Disaster and Emergency Medicine Journal

2023, Vol. 8, No. 1, 33–40

DOI: DEMJ.a2023.0004

Copyright © 2023 Via Medica

ISSN 2451–4691, e-ISSN 2543–5957

IMPACT OF VIRTUAL INTERPROFESSIONAL COVID-19 DISASTER SIMULATION TABLETOP EXERCISE (VICTER) WORKSHOP ON DISASTER PREPAREDNESS AMONG INTERPROFESSIONAL TRAINEES IN A TERTIARY CARE TEACHING HOSPITAL IN INDIA

Vimal Krishnan S1Teddy Andrews J2Ciraj Ali Mohammed3Sanjan Asanaru Kunju4William Wilson1Jayaraj Mymbilly Balakrishnan1Sharath Kumar Rao5
1Department of Emergency Medicine, Kasturba Medical College, Manipal Academy of Higher Education (MAHE), Manipal, Udupi, Karnataka, India
2Prasanna School of Public Health, Manipal Academy of Higher Education (MAHE), Manipal, Udupi, Karnataka, India
3MAHE FAIMER Institute and Head, Medical Education, COMHS, National University of Science and Technology, Oman
4Department of Emergency Medicine, Kasturba Medical College, Mangalore, Manipal Academy of Higher Education, Manipal, India
5Kasturba Medical College, Manipal Manipal Academy of Higher Education (MAHE), Manipal, Udupi, Karnataka, India

Address for correspondence:

Vimal Krishnan S, Department of Emergency Medicine, Kasturba Medical College, Manipal, Manipal Academy of Higher Education (MAHE), Manipal, Udupi, Karnataka, India, phone: +91 7907953224, e-mail: vimal.krishnan@manipal.edu

Received: 13.12.2022 Accepted: 10.01.2023 Early publication date: 22.02.2023

This article is available in open access under Creative Common Attribution-Non-Commercial-No Derivatives 4.0 International (CC BY-NC-ND 4.0) license, allowing to download articles and share them with others as long as they credit the authors and the publisher, but without permission to change them in any way or use them commercially.

ABSTRACT

INTRODUCTION: Disaster planning is of significant importance for the healthcare professional and the healthcare setting. Hospital-based disaster protocols form the cornerstone of disaster response. There is a paucity of data on disaster preparedness training using the virtual tabletop exercise (VTTX) module for interprofessional education from in-hospital and prehospital settings. With the coronavirus disease 2019 (COVID-19) pandemic, we have seen a paradigm shift of education strategies to the virtual realm. Here we attempt to study the impact of an online tabletop exercise workshop on the knowledge and confidence of disaster preparedness among Interprofessional trainees.

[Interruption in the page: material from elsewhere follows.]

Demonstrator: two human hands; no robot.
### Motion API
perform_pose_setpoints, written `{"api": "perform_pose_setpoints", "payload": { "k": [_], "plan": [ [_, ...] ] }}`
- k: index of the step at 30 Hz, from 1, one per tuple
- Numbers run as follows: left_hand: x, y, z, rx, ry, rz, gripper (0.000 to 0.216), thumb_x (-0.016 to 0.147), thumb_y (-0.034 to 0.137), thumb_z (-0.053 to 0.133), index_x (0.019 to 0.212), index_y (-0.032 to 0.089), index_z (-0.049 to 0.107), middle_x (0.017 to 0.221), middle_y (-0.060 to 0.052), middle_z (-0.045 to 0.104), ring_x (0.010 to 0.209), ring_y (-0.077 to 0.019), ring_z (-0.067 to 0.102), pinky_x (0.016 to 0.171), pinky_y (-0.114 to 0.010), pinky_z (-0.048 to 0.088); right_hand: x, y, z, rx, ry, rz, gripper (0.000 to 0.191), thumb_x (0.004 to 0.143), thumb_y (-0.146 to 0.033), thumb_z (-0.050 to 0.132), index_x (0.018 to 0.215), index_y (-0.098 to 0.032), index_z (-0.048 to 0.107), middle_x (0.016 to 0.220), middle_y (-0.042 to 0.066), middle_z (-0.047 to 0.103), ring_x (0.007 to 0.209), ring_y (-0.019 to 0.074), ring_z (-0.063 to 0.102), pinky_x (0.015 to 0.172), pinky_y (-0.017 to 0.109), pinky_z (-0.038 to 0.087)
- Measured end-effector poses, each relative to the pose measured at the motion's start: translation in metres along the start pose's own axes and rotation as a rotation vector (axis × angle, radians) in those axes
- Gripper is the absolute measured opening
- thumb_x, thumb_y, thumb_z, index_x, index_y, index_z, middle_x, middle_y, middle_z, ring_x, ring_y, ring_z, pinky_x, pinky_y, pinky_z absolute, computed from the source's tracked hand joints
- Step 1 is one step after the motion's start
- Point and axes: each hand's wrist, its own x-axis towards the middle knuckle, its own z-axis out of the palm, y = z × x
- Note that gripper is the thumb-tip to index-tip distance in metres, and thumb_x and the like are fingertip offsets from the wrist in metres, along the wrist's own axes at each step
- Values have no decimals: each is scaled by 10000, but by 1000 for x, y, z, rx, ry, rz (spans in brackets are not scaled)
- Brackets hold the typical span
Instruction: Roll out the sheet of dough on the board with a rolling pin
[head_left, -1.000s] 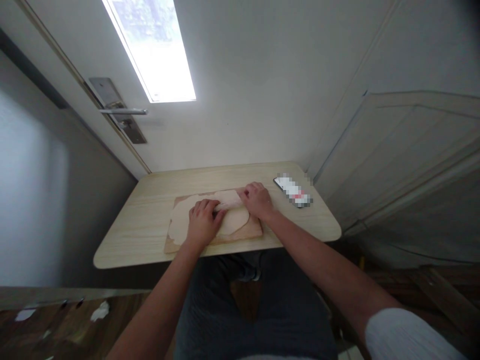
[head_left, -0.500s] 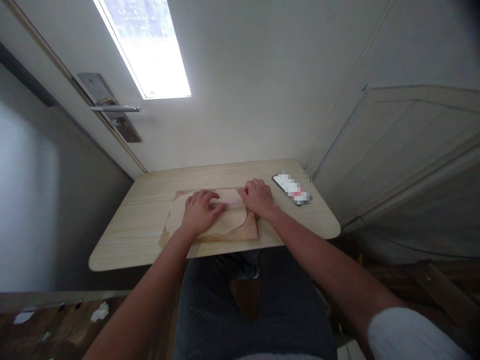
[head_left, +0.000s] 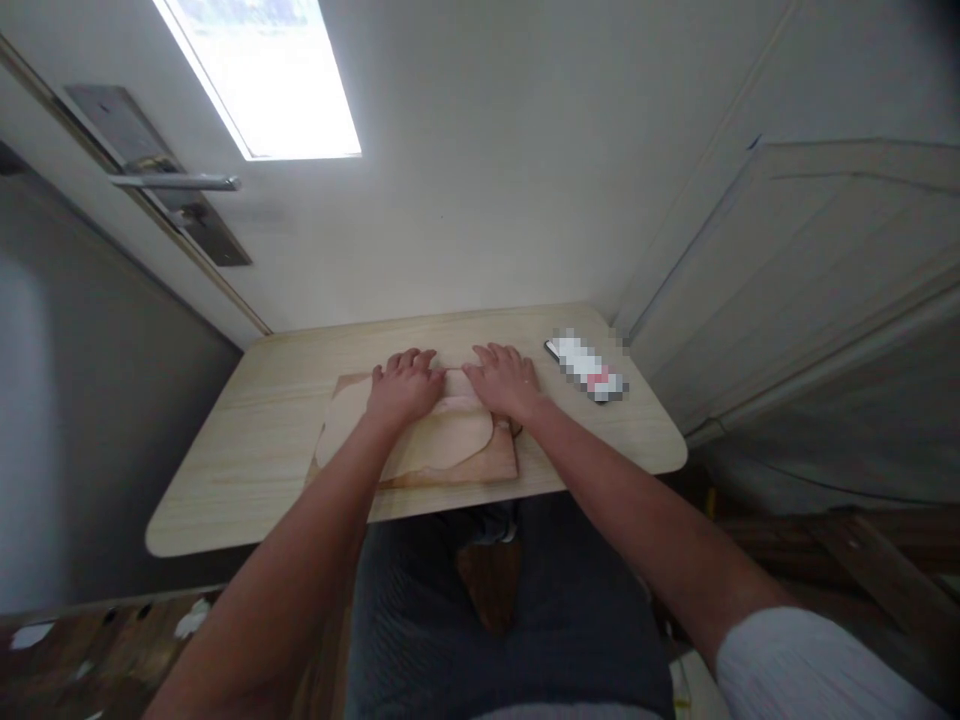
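A thin pale sheet of dough (head_left: 439,442) lies spread over a wooden board (head_left: 495,467) on a small light-wood table (head_left: 285,430). Its far edge is folded into a thicker roll (head_left: 454,390) between my hands. My left hand (head_left: 405,385) rests flat on the far part of the dough, fingers stretched forward. My right hand (head_left: 502,378) lies flat beside it on the roll, fingers spread and pointing away from me.
A phone (head_left: 589,368) lies on the table's far right corner. A white door with a metal lever handle (head_left: 176,183) and a bright glass panel stands behind the table. Panelled cupboard doors are at right. My lap is below the table's near edge.
Both hands have slid away from me over the dough roll and flattened, fingers now stretched out. The view has tilted slightly.
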Motion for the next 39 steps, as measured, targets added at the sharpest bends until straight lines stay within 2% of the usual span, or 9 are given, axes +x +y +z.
{"api": "perform_pose_setpoints", "payload": {
  "k": [8,16,26,29,33,36,39],
  "plan": [
    [-11,2,1,-4,-6,-10,522,991,483,281,1434,293,483,1522,-102,463,1385,-336,395,1088,-620,323,-17,-3,-2,-4,83,-24,514,1016,-487,370,1427,-212,509,1468,133,513,1323,330,438,1077,541,324],
    [-24,4,2,19,58,4,507,994,483,288,1414,292,498,1504,-106,483,1369,-336,413,1077,-600,332,-32,-5,-1,-6,143,-54,517,1023,-479,355,1422,-194,518,1461,122,526,1306,321,443,1084,502,304],
    [-48,14,-1,34,114,-11,463,1000,441,297,1370,293,532,1446,-97,539,1323,-329,447,1088,-587,314,-58,-8,1,-21,228,-72,465,1015,-468,387,1374,-220,549,1437,122,545,1295,337,434,1074,522,280],
    [-47,14,-3,34,96,-11,458,996,443,305,1360,289,538,1405,-100,570,1292,-331,472,1075,-587,328,-56,-7,1,-31,234,-70,470,1013,-481,394,1354,-207,564,1417,127,560,1277,333,446,1061,506,293],
    [-36,10,-1,9,81,-14,479,992,451,309,1398,283,500,1442,-112,540,1323,-338,450,1088,-633,290,-45,-5,1,-44,203,-68,471,1021,-489,366,1308,-196,598,1366,131,595,1225,311,479,1041,478,310],
    [-29,9,0,-12,108,-12,485,997,444,288,1400,276,499,1454,-106,534,1347,-335,428,1112,-647,243,-36,-5,-1,-48,179,-67,456,1022,-483,366,1256,-194,629,1291,121,637,1164,292,512,1010,444,335],
    [-27,11,-2,5,157,-33,485,997,437,276,1342,246,559,1364,-121,596,1284,-337,476,1114,-611,242,-28,-6,-4,-56,155,-54,432,1017,-474,380,1205,-200,656,1217,113,669,1120,282,535,976,421,359]
  ]
}}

MATERIAL AND METHODS: Interprofessional trainees from medical, dental, nursing, respiratory therapy, and paramedic domains who consented were included in this study. Institutional ethics committee approval was received and the study was registered with the clinical trials registry India (CTRI), before initiation. The VTTX module has been adapted from the World Health Organization (WHO) COVID-19 training resources. Three international experts from the disaster medicine domain validated the module, questionnaire, and feedback. Wilcoxon signed-rank test was used to compare the parameters (Knowledge and confidence level) pre and post-workshop.

RESULTS: A total of 76 candidates with a mean age was 21.67 ± 2.5 (range:19–36) were part of the workshop. Comparison of the median scores and interquartile range of confidence level and knowledge respectively before [38 (29.25–45.75), 9 (7–11)] and after [51.50 (45–60), 11 (10–12)] the workshop showed vital significance (p-value < 0.001). All participants gave positive feedback on the workshop meeting the objectives. The majority agreed that the workshop improved their self-preparedness (90%) and felt that the online platform was appropriate (97.5%).

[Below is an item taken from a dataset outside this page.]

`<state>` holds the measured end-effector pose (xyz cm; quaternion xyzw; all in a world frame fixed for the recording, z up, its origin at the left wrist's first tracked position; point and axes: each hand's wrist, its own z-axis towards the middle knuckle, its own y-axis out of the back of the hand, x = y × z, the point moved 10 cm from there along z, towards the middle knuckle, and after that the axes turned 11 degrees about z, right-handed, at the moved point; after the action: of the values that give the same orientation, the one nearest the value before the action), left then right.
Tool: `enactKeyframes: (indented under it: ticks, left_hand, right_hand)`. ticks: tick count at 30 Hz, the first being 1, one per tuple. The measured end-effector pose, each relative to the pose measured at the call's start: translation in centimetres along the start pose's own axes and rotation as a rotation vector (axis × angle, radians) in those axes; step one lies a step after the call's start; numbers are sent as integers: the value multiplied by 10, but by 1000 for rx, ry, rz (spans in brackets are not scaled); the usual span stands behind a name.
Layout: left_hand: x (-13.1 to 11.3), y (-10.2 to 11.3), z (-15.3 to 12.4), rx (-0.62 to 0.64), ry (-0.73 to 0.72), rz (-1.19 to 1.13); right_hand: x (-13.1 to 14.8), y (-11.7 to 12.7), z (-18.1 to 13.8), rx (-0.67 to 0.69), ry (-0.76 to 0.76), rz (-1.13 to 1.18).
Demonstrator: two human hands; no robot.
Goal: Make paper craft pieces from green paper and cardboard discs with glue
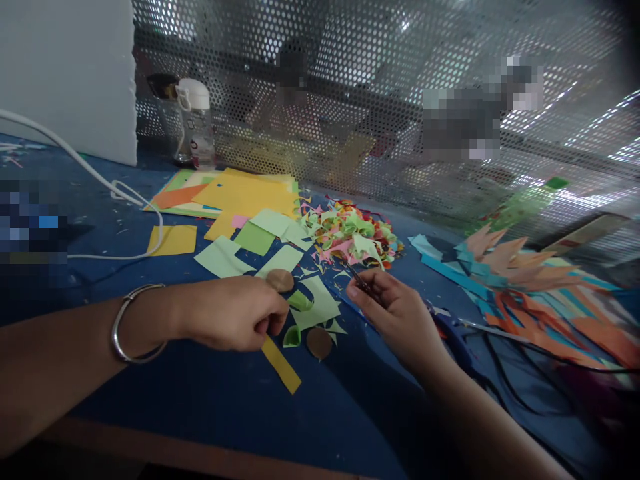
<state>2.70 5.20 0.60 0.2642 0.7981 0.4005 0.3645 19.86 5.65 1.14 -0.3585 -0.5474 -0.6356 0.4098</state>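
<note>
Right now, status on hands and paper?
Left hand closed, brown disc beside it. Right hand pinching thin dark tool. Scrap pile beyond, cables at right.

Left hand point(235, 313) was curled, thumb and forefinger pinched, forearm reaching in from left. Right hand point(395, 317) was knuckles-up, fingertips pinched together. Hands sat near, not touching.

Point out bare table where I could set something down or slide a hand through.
Widest bare blue cloth: the near edge, between left hand and right hand with its thin tool, below the yellow strip. A smaller gap inside the white cable loop, left of the yellow square. Crowded: paper pieces at centre, the scrap heap, cut strips and dark cords at right.
</note>
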Motion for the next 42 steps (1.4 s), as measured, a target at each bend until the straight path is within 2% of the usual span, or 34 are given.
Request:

CONCLUSIONS: This study sheds light on the positive impact of the online VTTX based workshop on disaster preparedness training among interprofessional trainees. Disaster preparedness training using available online platforms may be effectively executed with the VICTEr workshop even during the COVID-19 pandemic. The VICTEr workshop serves as a primer for developing online modules for effective pandemic preparedness training in interprofessional education.

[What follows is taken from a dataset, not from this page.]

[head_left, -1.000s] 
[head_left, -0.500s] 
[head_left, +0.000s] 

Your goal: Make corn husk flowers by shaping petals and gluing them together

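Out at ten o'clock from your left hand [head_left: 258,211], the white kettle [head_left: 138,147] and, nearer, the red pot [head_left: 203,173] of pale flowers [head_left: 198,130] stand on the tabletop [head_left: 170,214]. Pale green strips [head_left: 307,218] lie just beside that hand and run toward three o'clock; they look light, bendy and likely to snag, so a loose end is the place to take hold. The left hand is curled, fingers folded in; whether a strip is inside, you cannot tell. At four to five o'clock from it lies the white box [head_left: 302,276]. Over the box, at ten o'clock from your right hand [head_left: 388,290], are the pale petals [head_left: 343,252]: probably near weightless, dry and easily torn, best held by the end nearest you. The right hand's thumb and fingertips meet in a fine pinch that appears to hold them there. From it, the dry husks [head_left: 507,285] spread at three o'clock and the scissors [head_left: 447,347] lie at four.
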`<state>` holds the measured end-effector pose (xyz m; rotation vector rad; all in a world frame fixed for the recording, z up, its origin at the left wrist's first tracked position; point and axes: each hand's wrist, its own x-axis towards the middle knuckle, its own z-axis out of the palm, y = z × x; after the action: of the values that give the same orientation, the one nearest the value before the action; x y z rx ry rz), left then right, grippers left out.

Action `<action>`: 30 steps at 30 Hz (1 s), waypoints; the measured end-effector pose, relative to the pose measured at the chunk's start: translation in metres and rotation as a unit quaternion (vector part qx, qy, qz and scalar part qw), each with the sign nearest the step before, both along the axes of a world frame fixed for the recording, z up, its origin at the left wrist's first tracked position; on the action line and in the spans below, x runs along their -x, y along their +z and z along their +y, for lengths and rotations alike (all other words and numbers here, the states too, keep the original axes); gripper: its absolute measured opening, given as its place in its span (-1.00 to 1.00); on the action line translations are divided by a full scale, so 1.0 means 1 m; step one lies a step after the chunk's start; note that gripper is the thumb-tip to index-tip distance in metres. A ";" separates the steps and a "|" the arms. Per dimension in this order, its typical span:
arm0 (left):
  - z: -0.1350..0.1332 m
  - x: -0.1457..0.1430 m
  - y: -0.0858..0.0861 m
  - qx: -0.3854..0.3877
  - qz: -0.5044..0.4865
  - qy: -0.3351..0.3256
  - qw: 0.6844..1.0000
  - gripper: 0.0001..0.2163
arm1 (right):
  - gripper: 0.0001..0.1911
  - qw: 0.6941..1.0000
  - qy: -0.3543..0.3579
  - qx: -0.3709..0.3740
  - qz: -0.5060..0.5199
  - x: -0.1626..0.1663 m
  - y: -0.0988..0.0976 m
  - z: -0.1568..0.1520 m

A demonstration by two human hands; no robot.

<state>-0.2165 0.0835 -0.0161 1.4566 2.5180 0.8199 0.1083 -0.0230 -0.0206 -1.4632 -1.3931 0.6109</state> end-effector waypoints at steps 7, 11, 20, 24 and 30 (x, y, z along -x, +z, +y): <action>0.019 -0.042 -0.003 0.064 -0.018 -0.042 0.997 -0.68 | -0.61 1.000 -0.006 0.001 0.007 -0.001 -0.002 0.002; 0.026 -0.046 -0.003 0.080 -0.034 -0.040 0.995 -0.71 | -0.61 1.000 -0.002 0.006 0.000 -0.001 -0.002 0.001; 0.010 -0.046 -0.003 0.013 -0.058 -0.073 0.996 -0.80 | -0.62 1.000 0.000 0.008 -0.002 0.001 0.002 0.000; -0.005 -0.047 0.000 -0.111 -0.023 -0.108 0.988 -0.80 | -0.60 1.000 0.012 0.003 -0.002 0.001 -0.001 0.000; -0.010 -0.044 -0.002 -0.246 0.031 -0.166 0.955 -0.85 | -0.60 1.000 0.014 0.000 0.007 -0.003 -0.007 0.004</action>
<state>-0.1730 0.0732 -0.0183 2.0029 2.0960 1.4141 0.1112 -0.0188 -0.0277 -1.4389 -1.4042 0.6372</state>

KEY WORDS: disaster preparedness; COVID-19 pandemic; simulation; tabletop exercise; interprofessional education

Disaster Emerg Med J 2023; 8(1): 33–40

INTRODUCTION

Hospitals worldwide are involved in disasters [1, 2], and hence, disaster preparedness is of significant importance for the healthcare professional. The Indian subcontinent is highly disaster-prone, and more than 80% of the terrain is vulnerable to single or multiple hazards. [3]. There is a need for a holistic all-hazards approach for optimal response to disasters [4]. For various disasters, including those involving bioterrorism, hospitals need to be prepared to accept and treat victims in large numbers [5]. Hospital-based disaster protocols emphasize the disaster response part, and there is a paucity of data on disaster preparedness training and interprofessional education (IPE).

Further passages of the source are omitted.